Por Antônio Carlos de Almeida Castro, Kakay*
O filosofo Unamuno, em plena guerra civil espanhola, quando o franquista general Millan Astray, na Universidade de Salamanca, deu o grito “Viva la muerte!”, respondeu de pronto:
“ Às vezes o silêncio é melhor do que mentir.”
Logo após o seminário realizado em Lisboa, o programa Lisboa Conection promoveu interessante debate, ”Diálogo Brasil e Europa”, entre o ex-primeiro Ministro Barroso Durão e o decano do Supremo Tribunal Federal, Gilmar Mendes. Em dado momento Durão comentou que não sabia o nome do presidente da Corte Portuguesa e que, no Brasil, os ministros tinham exagerada projeção. Quis intervir, mas o tempo já estava esgotado.
Embora eu concorde que a TV Justiça não deveria existir para processos criminais, pois há uma tentativa de espetacularização do processo penal, cuja excessiva exposição leva a uma pena acessória sem previsão legal, entendo que, hoje, a super exposição dos ministros tem também outro fator a ser considerado.
Saimos de 4 anos de um governo de extrema direita que, durante todo o tempo, tensionou o Judiciário tentando acuá-lo, desmoralizá-lo.
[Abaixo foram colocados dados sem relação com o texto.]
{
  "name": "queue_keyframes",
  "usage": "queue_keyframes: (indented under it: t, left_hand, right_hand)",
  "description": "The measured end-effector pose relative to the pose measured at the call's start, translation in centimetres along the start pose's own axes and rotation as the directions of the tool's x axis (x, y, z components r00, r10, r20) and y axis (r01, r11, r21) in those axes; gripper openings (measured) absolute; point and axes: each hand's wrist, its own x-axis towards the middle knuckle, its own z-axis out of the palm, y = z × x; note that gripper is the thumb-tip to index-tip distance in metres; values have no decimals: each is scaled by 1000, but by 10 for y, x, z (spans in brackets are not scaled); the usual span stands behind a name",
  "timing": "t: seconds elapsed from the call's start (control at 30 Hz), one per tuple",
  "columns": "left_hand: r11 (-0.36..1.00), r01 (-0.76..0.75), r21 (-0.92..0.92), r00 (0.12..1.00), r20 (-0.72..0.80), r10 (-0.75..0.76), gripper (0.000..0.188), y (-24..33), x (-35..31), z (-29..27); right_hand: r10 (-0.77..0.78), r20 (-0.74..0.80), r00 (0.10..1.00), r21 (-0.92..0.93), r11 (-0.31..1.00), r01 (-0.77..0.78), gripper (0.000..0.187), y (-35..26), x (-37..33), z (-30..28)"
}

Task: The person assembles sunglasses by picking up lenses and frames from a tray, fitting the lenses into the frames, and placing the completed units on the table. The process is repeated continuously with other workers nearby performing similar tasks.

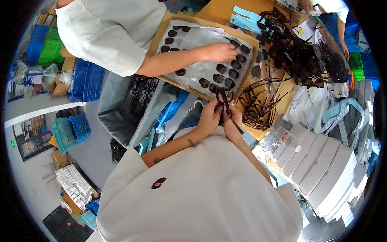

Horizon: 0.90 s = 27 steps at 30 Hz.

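In front of my chest, a dark brown glasses frame [226, 105] is held between my two hands, its thin arms sticking up and out to the right. My left hand [209, 117] is closed on one side of it, and my right hand [233, 122] pinches the other side. Whether lenses sit in the frame cannot be made out. Just beyond my hands is a shallow cardboard tray [188, 89] lined with white paper, with rows of dark lenses [229, 83] on it. A co-worker's hand [221, 52] reaches over the tray to the lenses at its right.
To the right lie loose brown frames [258, 105] and a larger dark heap of glasses [296, 54]. A plastic bottle [291, 140] rests by white boxes [318, 165]. A grey bin [117, 109] stands at left, near a blue crate [88, 80]. Another person is at the far right.
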Motion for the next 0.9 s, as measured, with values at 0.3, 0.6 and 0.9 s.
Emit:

A estratégia de dar o golpe e implementar uma ditadura no Brasil passava por fechar o Supremo, prender ou matar alguns ministros da Corte. Durante este período de gestação da tentativa de golpe, os ataques aos ministros foi uma regra. E temos que lembrar que neste período tínhamos um Executivo fascista e um Congresso cooptado na sua maioria. Quem manteve a institucionalidade foi exatamente o Tribunal Superior Eleitoral e o Supremo Tribunal Federal.

Bolsonaro frente a frente com Alexandre de Moraes no STF (Foto: Antonio Augusto/STF)
O Poder Judiciário é um poder inerte, só age se provocado. E no caso concreto agiu para impedir o golpe e a ruptura democrática. Até defendo que após a normalização democrática, com o final destes julgamentos sobre 8 de janeiro, será importante certo recolhimento da Corte. Mas não podemos nos esquecer que a todo momento a sociedade, pelos mais diversos atores, bate às portas do Supremo. E com as pautas mais diversas. É certo que em tempo de normalidade do estado democrático de direito é recomendável uma contenção dos ministros, do Judiciário. Mas neste momento ainda é muito bom saber que o Judiciário pôs a cara à tapa.
E é incrível que um Poder tradicionalmente conservador, patrimonialista, racista, misógino foi que ousou manter a democracia. É certo que já estou com vontade de voltar a criticar, mas hoje é muito bom saber que os ministros do Supremo são, sim, reconhecidos. Para uns, este reconhecimento traz segurança e certa tranquilidade. Para outros, medo e aflição.
É bom lembrar Bertolt Brecht em seu poema “ Os medos do Regime.” : um estrangeiro voltando de uma viagem ao Terceiro Reich , ao ser perguntado quem governava lá, respondeu: “ O medo.”
“Por que temem tanto a palavra clara?”